ART | EXPO

Seeing is believing

16 Jan - 20 Fév 2010
Vernissage le 16 Jan 2010

Pour sa première exposition à la Galerie Hussenot, mounir fatmi expérimente une mise en connexion de pièces récentes ou repensées, articulée autour de problématiques complexes qui sont les siennes : la question du savoir et des idéologies, intimement liée à celle de la croyance et de la foi, et au dessus, le texte, au cœur de l’ensemble du dispositif.

Communiqué de presse
mounir fatmi
Seeing is believing

Pour sa première exposition à la Galerie Hussenot, mounir fatmi expérimente une mise en connexion de pièces récentes ou repensées, articulée autour de problématiques complexes qui sont les siennes depuis de nombreuses années : la question du savoir et des idéologies, intimement liée à celle de la croyance et de la foi, et au dessus, le texte, au cœur de l’ensemble du dispositif.

«Si dieu ne voulait pas qu’on le voie, il nous aurait créé aveugles». Cette phrase, écrite par l’artiste, pourrait résumer en quelque sorte l’exposition. «Seeing is believing» interroge donc la présence et l’effacement des mots et des images.

Voici le corps du Christ, dans une Pietà en câble coaxial, corps vidé de sa substance contrastant avec les pleins drapés de la robe de la déplorante, blanc sur blanc comme un presque-rien de visibilité. En quoi croyons-nous aujourd’hui ? Ou plus exactement, sur quoi pouvons-nous ancrer nos certitudes et nos convictions, à l’heure de l’emprise des médias et de l’immédiateté sur les idéologies ? Au final, l’exposition, retournera justement le postulat de départ – «voir c’est croire»- car ce en quoi nous sommes encore susceptibles de croire aujourd’hui relève précisément de l’invisible.

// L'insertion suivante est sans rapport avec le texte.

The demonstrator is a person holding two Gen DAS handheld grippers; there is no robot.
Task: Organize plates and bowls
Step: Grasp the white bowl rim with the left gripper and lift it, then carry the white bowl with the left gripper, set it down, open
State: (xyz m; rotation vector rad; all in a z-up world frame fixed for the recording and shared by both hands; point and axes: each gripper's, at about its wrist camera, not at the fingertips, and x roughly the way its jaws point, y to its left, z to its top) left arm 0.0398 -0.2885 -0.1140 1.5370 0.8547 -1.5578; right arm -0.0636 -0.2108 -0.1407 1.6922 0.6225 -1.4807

Dans une esthétique toujours proche du minimalisme, mounir fatmi entreprend alors de déconstruire le visible, renforcé par la mise en réseau des œuvres entre elles, comme autant de rappels du vocabulaire plastique et des thèmes qui parcourent toute son œuvre.

Au plan architectural de la mosquée Sidi Oqba répond l’installation sculpturale de cassettes VHS, radicale comme un carré noir de Malevitch, dans un rapport graphique entre deux formes de spiritualité. Leur fait écho la vidéo Suprematism for self-defense, dans laquelle le texte des rapports du FBI sur les Black Panthers ont été effacés, ne laissant que le noir des mots raturés, censurés. Ce tableau suprématiste en mouvement masque sous ses sutures une vérité occultée. S’il n’y a plus rien à voir, est-ce à dire qu’il n’y a peut-être plus rien à croire ?

Au sol, l’installation Les Monuments, des casques de chantier marqués aux noms des penseurs qui ont bâti les idéologies avec ou contre lesquelles s’est construit le monde contemporain, symbolisent le travail de la pensée, souterrain mais omniprésent. Ici aussi s’affirme une des clé de voûte de l’œuvre de mounir fatmi, dont la dynamique s’exprime pleinement dans cet esprit d’ouvrage perpétuellement en mouvement, toujours en construction et inachevé. L’artiste aborde, par un autre biais que celui de la mosquée, la notion de plan, dans laquelle se confrontent les concepts et la projection intellectuelle comme mise en acte de la pensée. Ainsi, la série «Géographie dynamique de l’histoire» laisse au spectateur, avec une économie de mots, et une esthétique radicale, le soin de retisser les liens invisibles entre les courants politiques, l’histoire des idées et l’histoire de l’art.

Les mots, dirait l’artiste, ne sont jamais inoffensifs. Ce danger est matérialisé par des lames de scies circulaires inscrites de calligraphies, dont les bords plus que menaçants, agressent le spectateur et lui manifestent sa vulnérabilité absolue. Ces lames tranchent dans le vif, imposent leur violence contre la beauté de la calligraphie.

Sur la mezzanine, une photo extraite du projet Sleep que l‘artiste a commencé en 2005 en référence directe au film expérimental pop d’Andy Warhol, montre une image virtuelle de Salman Rushdie dans l’abandon du sommeil. Compte-tenu des menaces qui pèsent sur sa vie, dormir le place en état de vulnérabilité. Mais dans le même temps, cette inconscience qu’il s’accorde exprime force et confiance : le sommeil du juste.

L’exposition «Seeing is believing» trace noir sur blanc son langage des signes entre réalité et représentation mentale, perception et intention de signifier, ouvrant en grand l’espace et le moment de l’interprétation, si, comme le dit Ricoeur, interpréter c’est reconstruire ou autrement dit, agir.